**EXERCISE AIM**
How many lines within the records include the word "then"? Only that number should be given.

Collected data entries
^^^^

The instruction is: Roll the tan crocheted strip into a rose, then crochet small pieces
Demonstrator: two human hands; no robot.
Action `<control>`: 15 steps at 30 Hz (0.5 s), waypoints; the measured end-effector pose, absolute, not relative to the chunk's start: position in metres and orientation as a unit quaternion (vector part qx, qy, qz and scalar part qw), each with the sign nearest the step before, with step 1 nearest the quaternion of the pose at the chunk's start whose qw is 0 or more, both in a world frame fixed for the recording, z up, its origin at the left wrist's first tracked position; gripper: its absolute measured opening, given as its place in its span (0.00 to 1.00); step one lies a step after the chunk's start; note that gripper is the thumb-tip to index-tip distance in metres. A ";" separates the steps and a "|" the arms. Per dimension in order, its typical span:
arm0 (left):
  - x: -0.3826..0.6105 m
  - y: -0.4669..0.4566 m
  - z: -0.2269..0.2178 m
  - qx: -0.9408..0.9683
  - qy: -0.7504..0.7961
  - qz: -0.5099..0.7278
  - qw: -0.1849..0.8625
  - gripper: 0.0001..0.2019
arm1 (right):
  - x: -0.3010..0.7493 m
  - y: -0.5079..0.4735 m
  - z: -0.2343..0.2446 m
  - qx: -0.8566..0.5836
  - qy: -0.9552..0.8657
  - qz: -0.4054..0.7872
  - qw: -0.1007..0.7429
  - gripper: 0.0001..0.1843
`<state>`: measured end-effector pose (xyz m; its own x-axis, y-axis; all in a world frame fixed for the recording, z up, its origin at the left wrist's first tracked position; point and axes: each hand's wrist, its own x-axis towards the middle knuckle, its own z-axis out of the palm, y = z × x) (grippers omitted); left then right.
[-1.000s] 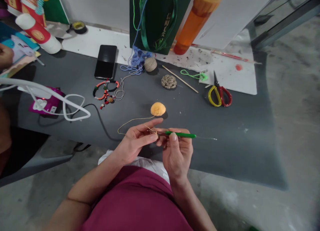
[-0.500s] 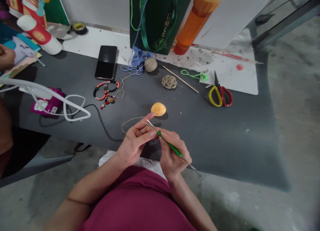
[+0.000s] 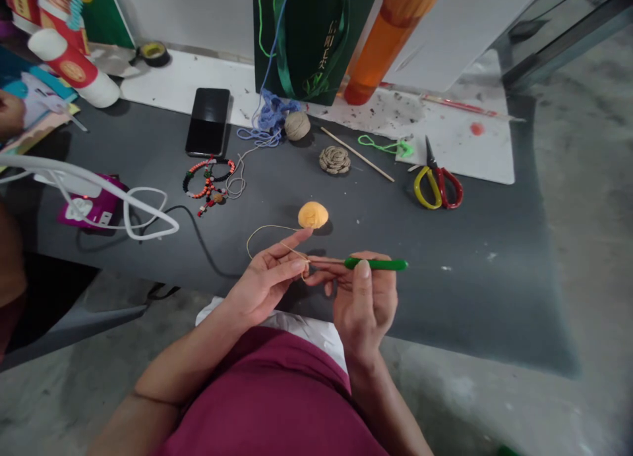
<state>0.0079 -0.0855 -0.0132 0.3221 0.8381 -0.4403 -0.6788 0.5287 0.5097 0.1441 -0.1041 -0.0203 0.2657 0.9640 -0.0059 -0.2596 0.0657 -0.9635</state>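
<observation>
My right hand (image 3: 366, 298) is closed on a crochet hook (image 3: 380, 264) with a green handle, which lies nearly level and points left. The hook's thin shaft reaches the fingertips of my left hand (image 3: 270, 275). Thumb and fingers there pinch yellow yarn (image 3: 291, 248), and a small loop of it hangs at the fingertips. My left index finger is stretched out, with the yarn running over it. Just beyond that finger sits a yellow ball of yarn (image 3: 313, 215); a strand curves over the table on the left.
Behind my hands lie a beige crocheted rosette (image 3: 335, 160), a beige yarn ball (image 3: 297, 126), a wooden stick (image 3: 357, 154), scissors (image 3: 438, 179), a beaded bracelet (image 3: 208, 179) and a phone (image 3: 208, 122). A white cable (image 3: 148, 225) loops at left, near another person's hand (image 3: 10, 115).
My right hand has turned palm up and shifted right. The crochet hook has swung from slanting to nearly level, its tip drawn back to the left fingertips. My left hand stays nearly in place.
</observation>
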 end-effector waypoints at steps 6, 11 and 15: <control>0.013 -0.088 -0.014 0.146 0.309 0.466 0.816 0.21 | 0.137 -0.097 -0.020 -0.440 -0.314 0.541 0.645 0.07; 0.013 -0.088 -0.011 0.161 0.325 0.479 0.799 0.21 | 0.137 -0.096 -0.023 -0.430 -0.340 0.521 0.654 0.04; 0.013 -0.087 -0.008 0.179 0.367 0.503 0.762 0.20 | 0.141 -0.098 -0.023 -0.438 -0.387 0.488 0.648 0.03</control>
<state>0.0129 -0.0865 -0.0076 0.2247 0.8973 -0.3800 -0.6345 0.4307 0.6418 0.1413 -0.0983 -0.0235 0.2230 0.9720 0.0742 -0.2942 0.1397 -0.9455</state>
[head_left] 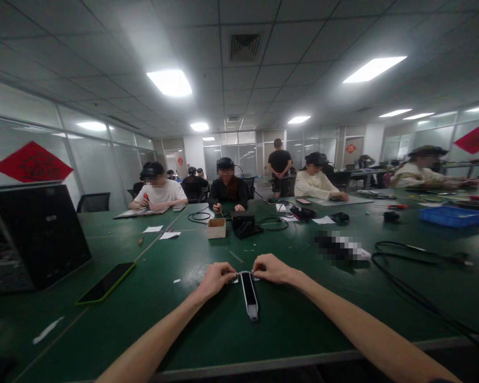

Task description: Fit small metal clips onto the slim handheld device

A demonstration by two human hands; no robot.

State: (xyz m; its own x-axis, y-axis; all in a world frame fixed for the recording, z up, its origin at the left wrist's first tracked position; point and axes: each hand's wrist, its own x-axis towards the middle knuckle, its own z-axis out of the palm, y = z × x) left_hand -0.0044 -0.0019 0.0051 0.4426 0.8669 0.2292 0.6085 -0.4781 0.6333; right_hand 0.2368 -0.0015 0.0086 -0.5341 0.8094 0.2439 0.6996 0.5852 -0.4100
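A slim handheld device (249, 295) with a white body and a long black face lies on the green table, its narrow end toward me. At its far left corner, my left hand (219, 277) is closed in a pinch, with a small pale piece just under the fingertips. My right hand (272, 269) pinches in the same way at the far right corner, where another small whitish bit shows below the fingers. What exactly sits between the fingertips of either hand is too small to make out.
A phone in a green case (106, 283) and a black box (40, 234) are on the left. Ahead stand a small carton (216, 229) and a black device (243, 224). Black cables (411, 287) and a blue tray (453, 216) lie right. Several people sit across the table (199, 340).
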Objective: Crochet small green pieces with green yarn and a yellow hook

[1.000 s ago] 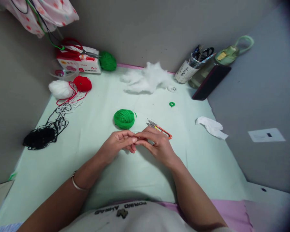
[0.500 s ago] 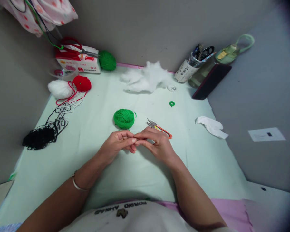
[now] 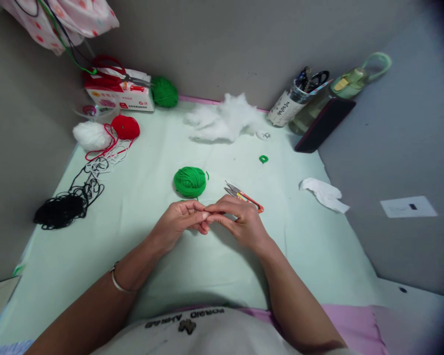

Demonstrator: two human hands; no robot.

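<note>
My left hand (image 3: 179, 220) and my right hand (image 3: 239, 219) meet over the middle of the table, thumbs and forefingers pinched together tip to tip. Whatever lies between the fingertips is too small and covered to make out. Just beyond my left fingers rests a ball of green yarn (image 3: 190, 182); a bit of its strand drops toward that hand and vanishes behind it. Thread snips (image 3: 249, 199) with orange handles lie right behind my right hand, partly covered by it. Farther back on the right is a small green crocheted ring (image 3: 263, 159).
White stuffing (image 3: 225, 118) lies at the back. Black yarn (image 3: 61, 209), red yarn (image 3: 126, 127) and white yarn (image 3: 92, 136) are on the left, near a box (image 3: 120, 96) with scissors (image 3: 128, 79). A pen cup (image 3: 286, 106), bottle (image 3: 350, 83), phone (image 3: 324, 125) and white tissue (image 3: 323, 194) stand or lie right.
</note>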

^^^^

**ANSWER SPACE**
2